_Work instructions_. Please copy out the entries below exactly, beginning with the line that contains "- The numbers" and ending with the line that contains "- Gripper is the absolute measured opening", and include nothing outside that span.

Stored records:

——

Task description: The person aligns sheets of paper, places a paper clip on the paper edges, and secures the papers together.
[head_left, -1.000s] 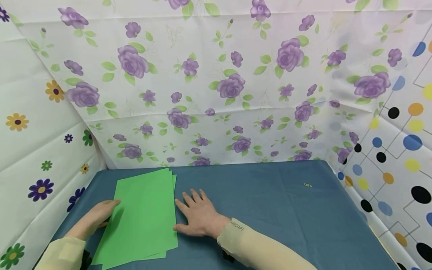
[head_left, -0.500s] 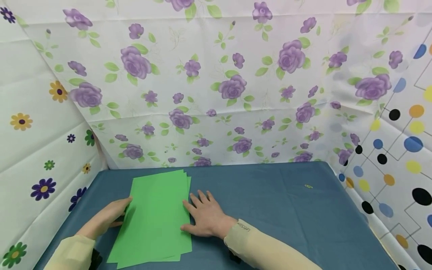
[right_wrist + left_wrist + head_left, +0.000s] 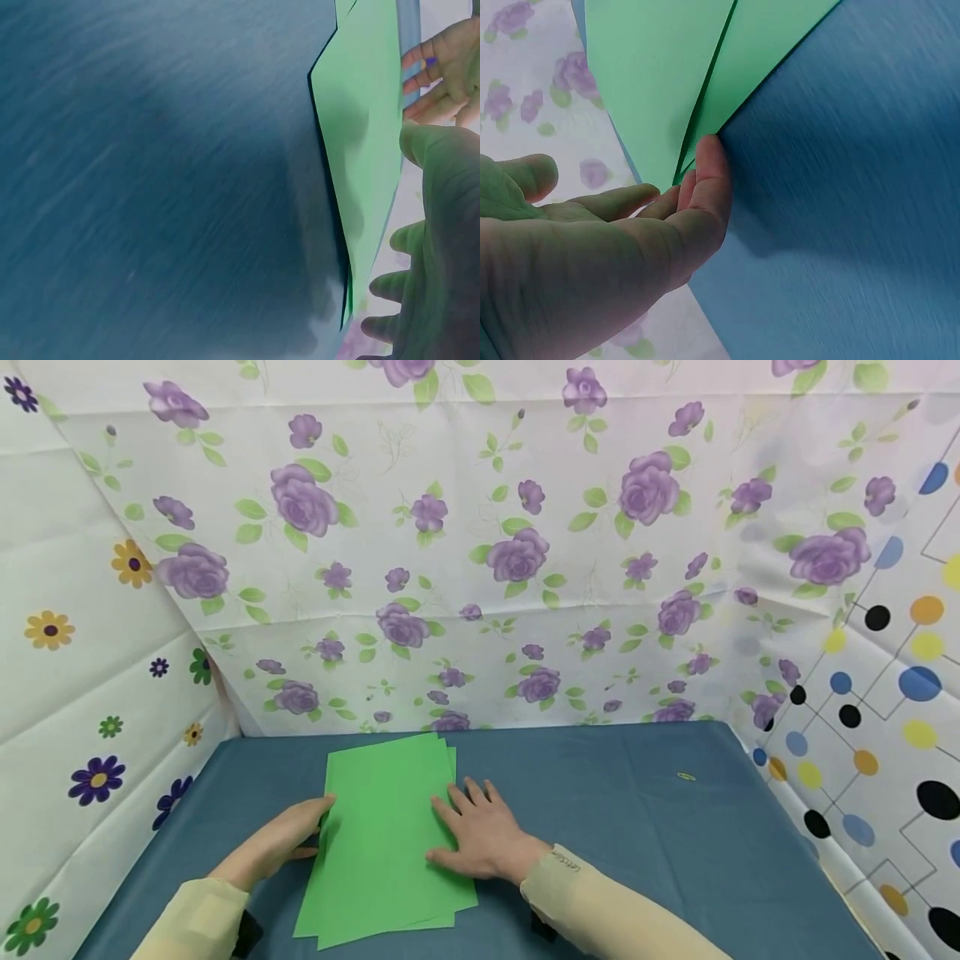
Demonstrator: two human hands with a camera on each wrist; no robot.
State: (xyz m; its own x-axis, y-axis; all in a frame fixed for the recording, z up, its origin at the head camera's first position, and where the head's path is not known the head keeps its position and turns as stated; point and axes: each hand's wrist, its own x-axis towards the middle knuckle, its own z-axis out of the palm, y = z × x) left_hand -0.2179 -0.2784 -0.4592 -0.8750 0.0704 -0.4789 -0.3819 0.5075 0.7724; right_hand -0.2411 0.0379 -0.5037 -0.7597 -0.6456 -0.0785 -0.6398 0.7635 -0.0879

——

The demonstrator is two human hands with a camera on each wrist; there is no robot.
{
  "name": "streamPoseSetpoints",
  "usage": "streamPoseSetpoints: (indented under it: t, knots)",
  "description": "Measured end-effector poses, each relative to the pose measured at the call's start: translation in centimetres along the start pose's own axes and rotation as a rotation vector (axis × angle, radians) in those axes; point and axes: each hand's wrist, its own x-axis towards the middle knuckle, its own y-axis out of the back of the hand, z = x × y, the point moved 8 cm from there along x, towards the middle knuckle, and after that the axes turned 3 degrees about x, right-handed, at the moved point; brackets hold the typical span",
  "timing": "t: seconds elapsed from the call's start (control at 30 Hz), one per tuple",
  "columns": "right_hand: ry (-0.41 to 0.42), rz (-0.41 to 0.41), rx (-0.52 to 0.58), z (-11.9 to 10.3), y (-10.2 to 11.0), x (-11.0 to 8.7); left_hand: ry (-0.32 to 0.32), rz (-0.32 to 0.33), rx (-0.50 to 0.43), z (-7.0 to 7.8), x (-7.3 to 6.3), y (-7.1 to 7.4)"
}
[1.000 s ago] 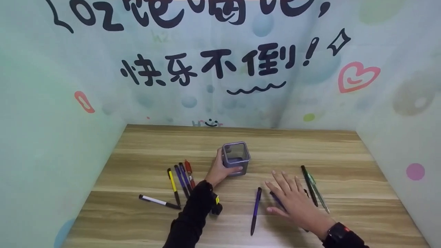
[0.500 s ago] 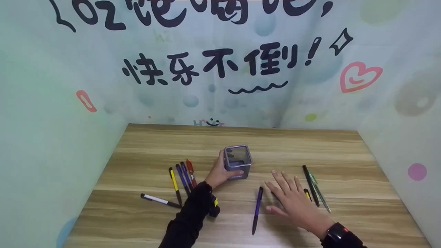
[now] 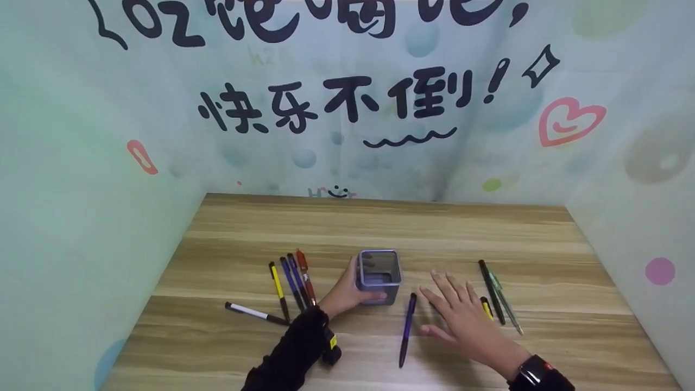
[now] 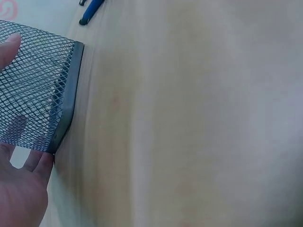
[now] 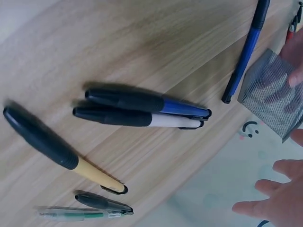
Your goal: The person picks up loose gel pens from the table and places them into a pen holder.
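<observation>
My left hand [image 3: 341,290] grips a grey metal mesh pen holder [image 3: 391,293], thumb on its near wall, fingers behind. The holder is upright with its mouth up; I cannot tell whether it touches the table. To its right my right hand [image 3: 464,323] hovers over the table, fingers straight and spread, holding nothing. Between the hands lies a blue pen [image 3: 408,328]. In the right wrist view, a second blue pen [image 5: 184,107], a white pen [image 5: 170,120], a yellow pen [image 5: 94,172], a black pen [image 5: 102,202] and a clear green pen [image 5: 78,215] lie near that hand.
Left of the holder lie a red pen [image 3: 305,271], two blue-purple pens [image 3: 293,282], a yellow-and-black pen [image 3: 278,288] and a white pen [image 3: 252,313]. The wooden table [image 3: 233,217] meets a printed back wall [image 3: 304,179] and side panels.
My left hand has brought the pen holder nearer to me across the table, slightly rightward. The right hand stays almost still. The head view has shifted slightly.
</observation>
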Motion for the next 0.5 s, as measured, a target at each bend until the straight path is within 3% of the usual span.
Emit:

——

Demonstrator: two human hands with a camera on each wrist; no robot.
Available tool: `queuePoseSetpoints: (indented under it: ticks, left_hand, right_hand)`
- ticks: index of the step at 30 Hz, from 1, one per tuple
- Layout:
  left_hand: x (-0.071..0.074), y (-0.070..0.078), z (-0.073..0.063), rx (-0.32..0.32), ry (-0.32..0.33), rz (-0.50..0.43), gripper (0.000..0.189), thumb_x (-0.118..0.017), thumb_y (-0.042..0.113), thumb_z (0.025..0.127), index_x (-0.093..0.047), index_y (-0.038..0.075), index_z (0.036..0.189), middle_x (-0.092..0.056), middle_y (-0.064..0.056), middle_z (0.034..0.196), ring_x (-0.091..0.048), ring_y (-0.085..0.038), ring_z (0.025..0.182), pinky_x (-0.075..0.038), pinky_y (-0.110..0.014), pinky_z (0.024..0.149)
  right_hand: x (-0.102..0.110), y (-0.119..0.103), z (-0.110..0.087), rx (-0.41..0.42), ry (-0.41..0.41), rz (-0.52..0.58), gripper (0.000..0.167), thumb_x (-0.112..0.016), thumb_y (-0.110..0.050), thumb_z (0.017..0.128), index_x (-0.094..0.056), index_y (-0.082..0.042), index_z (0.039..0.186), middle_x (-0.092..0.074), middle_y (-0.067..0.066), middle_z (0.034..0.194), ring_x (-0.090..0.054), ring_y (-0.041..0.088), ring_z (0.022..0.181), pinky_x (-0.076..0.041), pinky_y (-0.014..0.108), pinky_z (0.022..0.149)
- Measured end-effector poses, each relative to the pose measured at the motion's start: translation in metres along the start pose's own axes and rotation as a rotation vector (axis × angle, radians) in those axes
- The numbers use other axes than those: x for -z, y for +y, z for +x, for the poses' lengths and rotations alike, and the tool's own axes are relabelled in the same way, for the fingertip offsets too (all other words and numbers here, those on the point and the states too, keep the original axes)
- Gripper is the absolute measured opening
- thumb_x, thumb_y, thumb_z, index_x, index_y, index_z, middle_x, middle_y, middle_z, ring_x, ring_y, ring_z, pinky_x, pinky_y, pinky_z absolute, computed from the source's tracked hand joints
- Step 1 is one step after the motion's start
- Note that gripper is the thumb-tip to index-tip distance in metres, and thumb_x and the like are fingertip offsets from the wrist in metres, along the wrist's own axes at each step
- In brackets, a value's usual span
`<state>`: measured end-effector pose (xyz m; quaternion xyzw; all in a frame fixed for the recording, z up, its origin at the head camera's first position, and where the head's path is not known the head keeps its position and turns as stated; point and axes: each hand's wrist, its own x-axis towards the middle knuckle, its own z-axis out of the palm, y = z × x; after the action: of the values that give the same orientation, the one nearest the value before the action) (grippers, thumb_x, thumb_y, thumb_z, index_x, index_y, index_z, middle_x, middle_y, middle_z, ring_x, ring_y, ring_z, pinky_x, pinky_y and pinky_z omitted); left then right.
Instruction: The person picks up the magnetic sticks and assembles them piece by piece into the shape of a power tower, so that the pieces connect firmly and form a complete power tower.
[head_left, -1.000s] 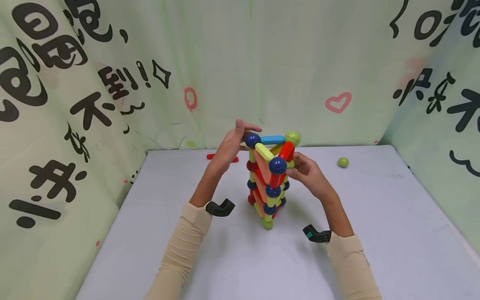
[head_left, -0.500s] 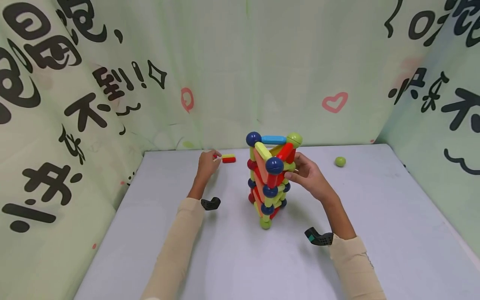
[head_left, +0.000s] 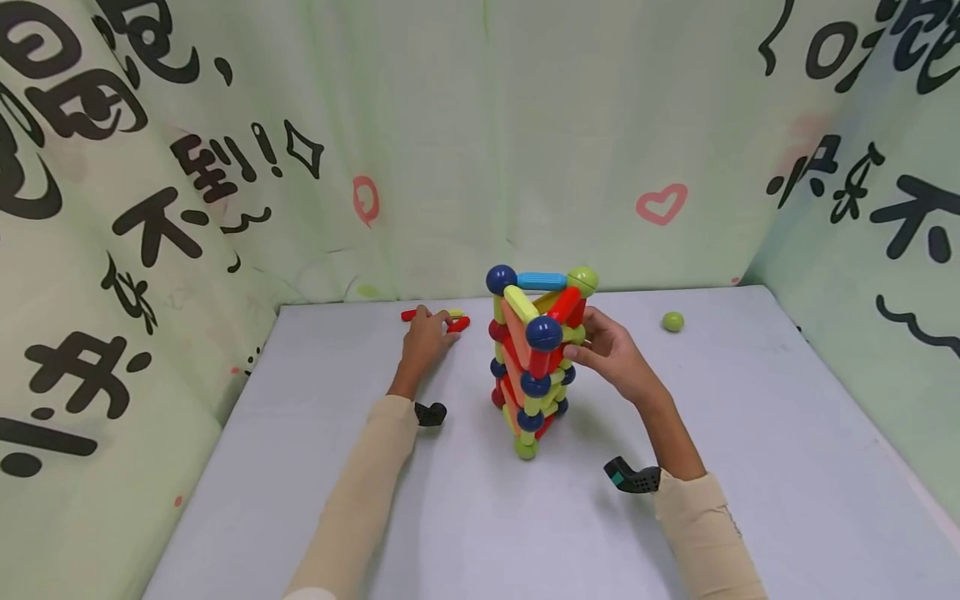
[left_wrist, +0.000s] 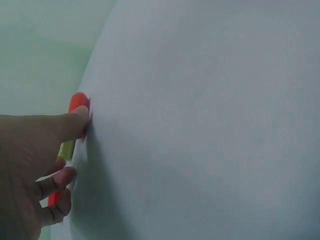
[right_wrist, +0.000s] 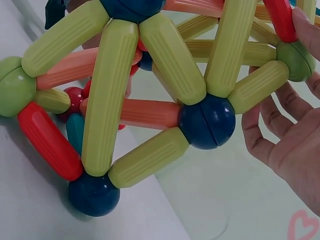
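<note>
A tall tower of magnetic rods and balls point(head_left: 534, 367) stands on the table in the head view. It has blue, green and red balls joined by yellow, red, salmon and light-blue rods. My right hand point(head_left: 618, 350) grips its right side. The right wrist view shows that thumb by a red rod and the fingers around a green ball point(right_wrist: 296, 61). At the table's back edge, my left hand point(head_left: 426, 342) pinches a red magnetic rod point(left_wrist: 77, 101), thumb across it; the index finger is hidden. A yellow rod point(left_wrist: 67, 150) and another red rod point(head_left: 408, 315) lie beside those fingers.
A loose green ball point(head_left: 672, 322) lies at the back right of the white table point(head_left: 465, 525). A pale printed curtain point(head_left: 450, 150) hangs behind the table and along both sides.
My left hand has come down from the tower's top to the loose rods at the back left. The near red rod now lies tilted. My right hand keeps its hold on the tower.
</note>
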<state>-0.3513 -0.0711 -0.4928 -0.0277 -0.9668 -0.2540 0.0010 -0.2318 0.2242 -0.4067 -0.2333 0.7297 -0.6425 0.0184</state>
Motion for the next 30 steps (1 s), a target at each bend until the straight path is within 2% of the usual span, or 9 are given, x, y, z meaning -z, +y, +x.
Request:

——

_Your response_.
- The numbers use other axes than those: x for -z, y for +y, z for +x, for the poses' lengths and rotations alike, and the tool's own axes are relabelled in the same way, for the fingertip offsets too (all other words and numbers here, those on the point and the states too, keep the original axes)
- Gripper is the absolute measured opening

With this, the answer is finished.